Historic gatehouse in Bukhara, Uzbekistan

Chor Minor (Char Minar Chor minor), alternatively known as the Madrasah of Khalif Niyaz-kul, is a historic gatehouse for a now-destroyed madrasa in the historic city of Bukhara, Uzbekistan. It is located in a lane northeast of the Lyab-i Hauz complex. It is protected as a cultural heritage monument, and also it is a part of the World Heritage Site Historic Centre of Bukhara. In Persian, the name of the monument means "four minarets", referring to the building's four towers.

==History==

The structure was built by Khalif Niyaz-kul, a wealthy Bukharan of Turkmen origin in 1807 under the rule of the Manghit dynasty. The four towered structure is sometimes mistaken for a gate to the madras that once existed behind the structure, however, the Char-Minar is actually a complex of buildings with two functions, ritual and shelter. Originally, it was a part of a complex of a madrasa, which was demolished. The building has no analogs in the architecture of Bukhara, and the inspiration and motives of Niyazkul are unclear.

==Architecture==
The main edifice is a mosque. In spite of its unusual outward shape, the building has a typical interior for a Central Asian mosque. Owing to the building's cupola, the room has good acoustic properties, and therefore takes on special significance of 'dhikr-hana' – a place for ritualized 'dhikr' ceremonies of Sufi, the liturgy of which often include recitation, singing, and instrumental music. On either side of the central edifice are located dwelling rooms, some of which have collapsed, leaving only their foundations visible. Consequently, for full functioning of madrasa, only of classroom and some utility rooms is lacking. However, it was common practice that so-called madrasahs had no lecture rooms or, even if they had, no lectures had been given in them. These madrasahs were employed as student hospices.

On the esplanade to the right from Char-Minar is a pool, likely of the same age as the rest of the building complex. Char Minar is now surrounded mainly by small houses and shops along its perimeter.

===Towers===
The towers of Chor Minor are not minarets. Three of them were used for storage, and one has a staircase leading to the top floor. All of them are topped by domes covered by blue ceramic tiles. Each of four towers have different deco rational motifs. Some say that elements of decoration reflect the four religions known to Central Asians. One can find elements reminiscent of a cross, a Christian fish motif, and a Buddhist praying-wheel, in addition to Zoroastrian and Islamic motifs.
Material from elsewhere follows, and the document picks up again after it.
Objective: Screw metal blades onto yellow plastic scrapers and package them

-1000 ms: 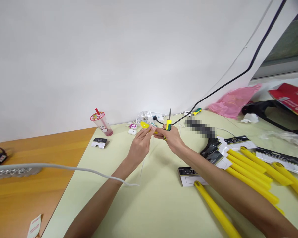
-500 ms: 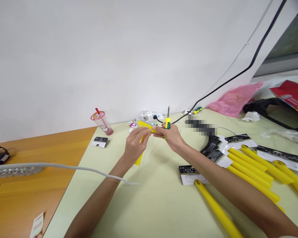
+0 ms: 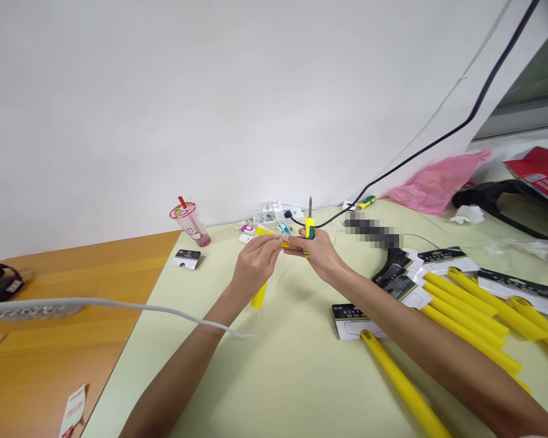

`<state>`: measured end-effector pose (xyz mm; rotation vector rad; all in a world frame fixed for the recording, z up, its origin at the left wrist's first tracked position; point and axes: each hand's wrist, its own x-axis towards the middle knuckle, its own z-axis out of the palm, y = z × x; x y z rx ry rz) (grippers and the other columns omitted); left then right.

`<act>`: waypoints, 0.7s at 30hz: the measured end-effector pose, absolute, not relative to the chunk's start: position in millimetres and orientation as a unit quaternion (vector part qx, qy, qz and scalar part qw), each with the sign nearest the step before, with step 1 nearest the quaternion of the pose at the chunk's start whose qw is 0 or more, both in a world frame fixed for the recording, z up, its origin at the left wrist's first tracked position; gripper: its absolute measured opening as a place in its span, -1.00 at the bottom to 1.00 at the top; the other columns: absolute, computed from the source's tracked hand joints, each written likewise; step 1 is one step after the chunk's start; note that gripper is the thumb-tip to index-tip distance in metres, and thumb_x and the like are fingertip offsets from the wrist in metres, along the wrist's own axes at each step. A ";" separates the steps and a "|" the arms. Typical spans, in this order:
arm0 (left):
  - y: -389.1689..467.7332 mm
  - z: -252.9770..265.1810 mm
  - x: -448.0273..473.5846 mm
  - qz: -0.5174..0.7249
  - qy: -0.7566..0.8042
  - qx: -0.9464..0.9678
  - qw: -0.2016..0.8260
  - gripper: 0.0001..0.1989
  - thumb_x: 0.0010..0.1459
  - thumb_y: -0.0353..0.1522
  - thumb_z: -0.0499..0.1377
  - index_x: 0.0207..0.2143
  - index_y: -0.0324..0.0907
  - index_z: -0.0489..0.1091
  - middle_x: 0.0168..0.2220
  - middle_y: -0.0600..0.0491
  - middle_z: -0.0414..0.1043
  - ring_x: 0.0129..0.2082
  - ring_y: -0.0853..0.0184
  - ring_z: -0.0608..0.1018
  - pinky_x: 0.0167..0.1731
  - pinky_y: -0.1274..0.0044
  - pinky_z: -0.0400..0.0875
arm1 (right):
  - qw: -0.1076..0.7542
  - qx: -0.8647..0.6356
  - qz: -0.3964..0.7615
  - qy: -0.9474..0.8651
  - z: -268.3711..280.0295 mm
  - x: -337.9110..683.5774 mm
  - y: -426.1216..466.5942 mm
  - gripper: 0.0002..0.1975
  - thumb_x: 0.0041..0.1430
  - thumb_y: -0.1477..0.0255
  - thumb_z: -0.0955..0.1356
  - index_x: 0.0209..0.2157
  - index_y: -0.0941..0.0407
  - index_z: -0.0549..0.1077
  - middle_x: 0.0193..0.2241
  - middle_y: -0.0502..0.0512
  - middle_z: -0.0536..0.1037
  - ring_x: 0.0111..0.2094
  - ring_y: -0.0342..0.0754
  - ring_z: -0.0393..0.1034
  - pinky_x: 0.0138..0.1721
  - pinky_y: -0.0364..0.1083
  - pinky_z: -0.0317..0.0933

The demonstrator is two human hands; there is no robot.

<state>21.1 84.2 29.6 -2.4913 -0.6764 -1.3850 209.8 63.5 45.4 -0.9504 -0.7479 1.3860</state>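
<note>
In the middle of the view my left hand (image 3: 256, 261) is closed, its fingertips pinching a yellow tool (image 3: 258, 297). The tool has a flat bar-like head pointing up and left and a part hanging below my left hand; its middle is hidden by fingers. My right hand (image 3: 320, 250) is closed around a yellow-and-green screwdriver (image 3: 309, 227), which stands upright with its metal tip up. The right thumb and fingers also reach the head of the yellow tool, and both hands meet there above the table.
Several yellow handles (image 3: 468, 310) and black-and-white cards (image 3: 450, 260) lie at right, with one handle (image 3: 399, 380) nearer me. At the back are a drink cup (image 3: 192, 226), a power strip (image 3: 267, 213), another screwdriver (image 3: 368, 202) and a pink bag (image 3: 438, 182). A grey cable (image 3: 119, 302) crosses at left.
My left fingers have shifted along the yellow tool's head and closed more tightly near the right hand. The screwdriver stays upright in my right hand. The view has moved slightly.
</note>
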 end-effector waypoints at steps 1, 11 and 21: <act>83.8 28.0 22.4 -0.463 -0.240 -0.847 0.100 -0.81 0.43 -0.46 0.23 0.04 -0.12 0.53 -0.05 -0.07 0.71 0.00 0.19 0.73 0.10 0.32 0.65 | 0.608 -0.410 0.604 -0.312 43.7 209.5 64.1 -0.31 -0.38 0.32 0.78 -0.44 0.04 0.29 -0.51 -0.07 0.57 -0.37 0.00 0.66 -0.09 0.03 0.66; 82.7 27.8 26.1 -0.516 -0.288 -0.805 -0.050 -0.80 0.44 -0.42 0.21 -0.02 -0.07 0.62 0.02 -0.08 0.70 0.12 0.17 0.70 0.20 0.31 0.62 | 0.605 -0.391 0.617 -0.318 55.0 203.3 52.7 -0.37 -0.20 0.08 0.73 -0.46 0.04 0.32 -0.37 0.05 0.64 -0.10 0.07 0.65 0.06 0.02 0.52; 77.9 31.5 41.5 -0.696 -0.370 -0.403 -0.464 -0.57 -0.04 -0.32 0.61 -0.14 -0.19 0.58 -0.19 -0.02 0.67 -0.16 0.28 0.71 -0.04 0.45 0.62 | 0.496 -0.411 0.395 -0.655 70.3 207.9 51.3 -0.52 0.32 -0.11 0.41 -0.17 0.04 0.55 -0.06 0.14 0.69 0.09 0.17 0.55 0.12 0.06 0.37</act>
In 1995, due to an underground brook, one of the four towers collapsed. Emergency assistance was applied for and granted by UNESCO under the World Heritage Fund. Although the collapse destabilized the entire structure, the authorities were anxious to keep awareness of the disaster to a minimum. Without explanation, the building disappeared from the list of sights and after hurried reconstruction of the tower "using non-traditional building material, such as poor quality cement and steel" Chor Minor returned as one of the most popular sights of the city, yet the event has been kept secret ever since.